Lowndes County Sheriff Ashley Paulk said that this week, a federal judge approved his request to obtain evidence in Kendrick Johnson’s case. Paulk claimed he originally made the request in April but was denied, according to WSB-TV.
The news outlet reported that evidence released in Johnson’s case includes 17 boxes of documents, computer towers, and computer drives. Paulk said the reopened investigation will involve reinterviews in addition to consulting with other law enforcement agencies to ensure nothing was missed or incorrectly reported during the initial probe.
Johnson, 17, was found dead in a gym mat at Lowndes High School in January 2013. His parents have repeatedly claimed their son was the victim of foul play, and accused officials of partaking in a mass coverup that involves the FBI, local police, and the school district.
Johnson’s family believes he was murdered by Brian and Branden Bell, the sons of an FBI agent, and the brothers’ friend Ryan Hall. However, video footage shows Brian Bell and Hall elsewhere in the school when Johnson is believed to have died; Branden Bell was at a wrestling tournament in Macon at the time, according to the Atlanta Journal-Consitution.
In May 2013, the Lowndes County Sheriff’s Office deemed Johnson’s death an accident, after an initial autopsy report suggested he died of “positional asphyxia” when he tried to retrieve his sneakers from a rolled-up mat and became stuck.
However, a third autopsy completed in November 2018 disputed officials’ findings — concluding Johnson died from “non-accidental blunt force trauma.”
The 2018 autopsy was the second independent autopsy in Johnson’s case. In June 2013, Johnson’s parents won a bid to have their son exhumed for a second autopsy — and reportedly discovered that every organ from his pelvis to skull, including his brain, heart, lungs, and liver, was gone and replaced with newspaper.
Funeral director Antonio Harrington claimed the 17-year-old’s organs “were destroyed through [the] natural process” due to the position of his body when he died. He also stated the funeral home never had Johnson’s organs, saying they were “discarded by the prosecutor before the body was sent back to Valdosta,” according to CNN.
The allegations regarding the state of Johnson’s body are consistent with accusations a witness made in an affidavit filed in August 2017. Johnson’s parents presented the document days before they were ordered to pay $300,000 in lawyer’s fees to state and local officials named in a wrongful death lawsuit.
In the document, the interviewee alleged he was told that Johnson’s organs were removed and replaced with newspaper to conceal his actual cause of death. He also said Brian Bell had struck Johnson in the neck with a 45-pound dumbbell during a “roid rage” episode — and that someone who witnessed the murder was threatened with violence if they told.
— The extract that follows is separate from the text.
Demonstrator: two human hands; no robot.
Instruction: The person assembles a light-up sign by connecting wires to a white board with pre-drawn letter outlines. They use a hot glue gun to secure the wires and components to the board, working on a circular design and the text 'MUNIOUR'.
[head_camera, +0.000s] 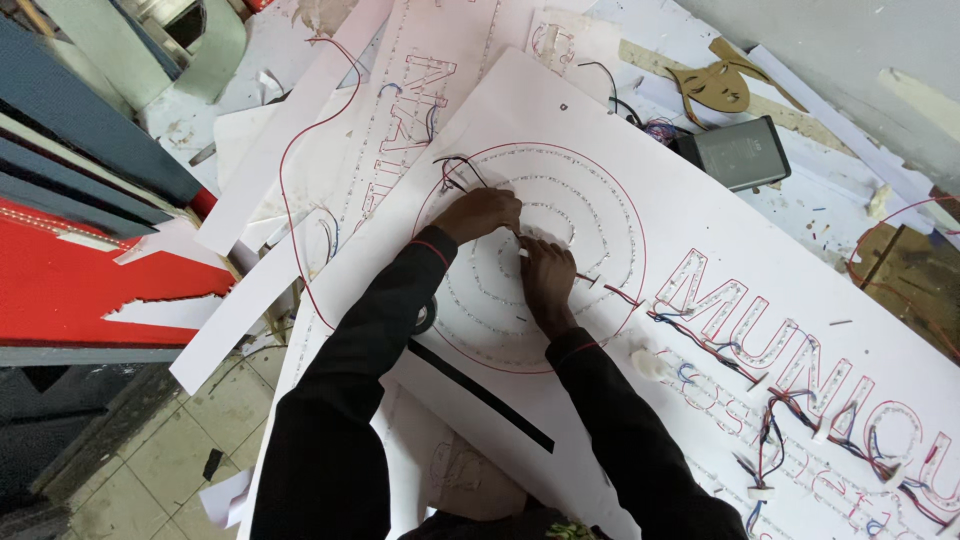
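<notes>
A large white sign board (620, 170) lies tilted across the work surface, with a red circle outline (635, 235) holding curved rows of small lights. My left hand (483, 213) rests inside the circle's upper part, fingers pinched near a black wire (455, 165). My right hand (548, 283) lies just below it, fingers pressed on a light strip by a small white piece (523, 252). Both arms wear black sleeves. What the fingertips grip is too small to tell.
Outlined letters with red, black and blue wiring (780, 400) run along the board's right side. A grey box-shaped power unit (740, 152) sits at the upper right. More white boards (300, 130) lie at the left, beside red and blue panels (70, 280). A tiled floor (200, 420) shows below.
</notes>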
According to the witness, multiple people also conspired to have an hour-and-a-half of the high school surveillance video deleted or corrupted, presumably to make it look like Johnson’s killer or killers were not in the gymnasium when he died.
Bell’s family has repeatedly denied the brothers’ involvement in Johnson’s death.
Paulk did not provide a timeline regarding the latest probe.
He told WCTV, “We’re starting fresh, so it’s like a brand new investigation, no predisposed opinions, can’t have that.”